6.4 Running the EMR jobflow via Dataflow Runner
After you have prepared your Dataflow Runner configurations and uploaded all the necessary files to S3, you can launch Dataflow Runner:
$ export AWS_ACCESS_KEY=ABCDEKIA
$ export AWS_SECRET_KEY=abcdefgh1234
$ DB_PASSWORD=secret
$ dataflow-runner run-transient --emr-config cluster.json --emr-playbook playbook.json --vars dbPassword,$DB_PASSWORD
We are passing the database password as the first argument to PySpark job to avoid storing sensitive credentials on S3; environment variables and --vars
option allows you to avoid hard-coding credentials into configuration.

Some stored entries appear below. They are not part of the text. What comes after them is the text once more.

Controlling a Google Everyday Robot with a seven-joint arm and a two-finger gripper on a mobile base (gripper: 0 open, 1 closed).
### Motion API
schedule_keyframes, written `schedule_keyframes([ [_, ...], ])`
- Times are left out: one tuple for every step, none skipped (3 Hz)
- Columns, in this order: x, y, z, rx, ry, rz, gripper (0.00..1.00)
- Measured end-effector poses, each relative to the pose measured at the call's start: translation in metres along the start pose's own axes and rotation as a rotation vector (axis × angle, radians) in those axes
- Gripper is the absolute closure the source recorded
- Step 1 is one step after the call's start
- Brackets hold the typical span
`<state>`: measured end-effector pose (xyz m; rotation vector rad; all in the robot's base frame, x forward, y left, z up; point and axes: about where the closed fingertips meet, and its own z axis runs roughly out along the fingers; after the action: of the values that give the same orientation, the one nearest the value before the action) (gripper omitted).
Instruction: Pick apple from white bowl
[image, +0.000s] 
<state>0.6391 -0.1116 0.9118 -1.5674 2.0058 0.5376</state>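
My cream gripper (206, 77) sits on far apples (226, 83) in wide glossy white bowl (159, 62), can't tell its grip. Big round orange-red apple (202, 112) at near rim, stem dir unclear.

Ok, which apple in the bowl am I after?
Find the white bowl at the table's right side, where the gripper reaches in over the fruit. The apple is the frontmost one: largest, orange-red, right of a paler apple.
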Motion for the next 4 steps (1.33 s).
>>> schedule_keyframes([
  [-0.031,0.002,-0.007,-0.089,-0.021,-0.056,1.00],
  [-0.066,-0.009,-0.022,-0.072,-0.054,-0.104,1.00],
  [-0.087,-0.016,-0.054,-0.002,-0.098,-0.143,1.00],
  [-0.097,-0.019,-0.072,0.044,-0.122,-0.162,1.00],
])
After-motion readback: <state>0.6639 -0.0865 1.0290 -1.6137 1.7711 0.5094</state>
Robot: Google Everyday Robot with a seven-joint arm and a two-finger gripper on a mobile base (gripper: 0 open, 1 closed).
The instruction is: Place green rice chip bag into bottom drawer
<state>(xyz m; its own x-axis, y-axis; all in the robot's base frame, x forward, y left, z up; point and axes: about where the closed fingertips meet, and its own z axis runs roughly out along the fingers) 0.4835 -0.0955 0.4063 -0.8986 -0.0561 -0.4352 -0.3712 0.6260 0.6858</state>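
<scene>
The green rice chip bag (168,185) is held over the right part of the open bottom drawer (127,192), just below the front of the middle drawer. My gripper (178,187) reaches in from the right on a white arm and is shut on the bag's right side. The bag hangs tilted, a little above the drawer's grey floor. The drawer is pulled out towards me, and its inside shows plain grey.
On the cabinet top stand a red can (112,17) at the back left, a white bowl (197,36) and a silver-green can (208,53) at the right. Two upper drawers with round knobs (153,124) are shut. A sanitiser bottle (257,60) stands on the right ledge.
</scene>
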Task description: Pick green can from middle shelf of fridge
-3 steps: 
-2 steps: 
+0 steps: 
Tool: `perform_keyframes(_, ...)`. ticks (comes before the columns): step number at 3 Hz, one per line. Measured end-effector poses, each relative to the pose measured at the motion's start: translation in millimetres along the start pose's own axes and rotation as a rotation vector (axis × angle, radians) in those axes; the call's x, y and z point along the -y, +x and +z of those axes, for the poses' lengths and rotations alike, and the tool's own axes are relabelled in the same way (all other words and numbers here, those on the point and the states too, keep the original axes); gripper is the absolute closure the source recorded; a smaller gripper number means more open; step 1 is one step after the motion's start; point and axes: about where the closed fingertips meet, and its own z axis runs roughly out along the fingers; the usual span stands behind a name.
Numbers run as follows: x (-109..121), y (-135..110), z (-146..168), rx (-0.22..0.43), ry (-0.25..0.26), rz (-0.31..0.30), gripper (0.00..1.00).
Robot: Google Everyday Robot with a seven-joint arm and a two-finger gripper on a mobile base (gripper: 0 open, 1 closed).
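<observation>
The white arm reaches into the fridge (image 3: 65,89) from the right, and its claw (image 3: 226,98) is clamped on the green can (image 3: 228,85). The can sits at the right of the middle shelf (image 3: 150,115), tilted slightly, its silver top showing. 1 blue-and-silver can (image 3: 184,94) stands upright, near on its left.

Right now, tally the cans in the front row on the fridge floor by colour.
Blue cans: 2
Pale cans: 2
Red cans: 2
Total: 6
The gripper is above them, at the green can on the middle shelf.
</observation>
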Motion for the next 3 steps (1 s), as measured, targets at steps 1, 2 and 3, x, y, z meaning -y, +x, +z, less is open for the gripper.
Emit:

Dataflow Runner can be scheduled via cron or even launched after the EmrEtlRunner step via Factotum.
7. Conclusion
Here is the overall process we have put together:
And that’s it! You now have all the necessary tools to perform event data modeling for your Snowplow event data using Apache Spark, storing the results in an inexpensive Postgres database for later analysis, visualization or processing.
Of course this pipeline is not limited to simple aggregations - with the full power of Apache Spark, you’re free to perform very complex event data modeling on Snowplow enriched events, all the way up to machine-learning-based approaches.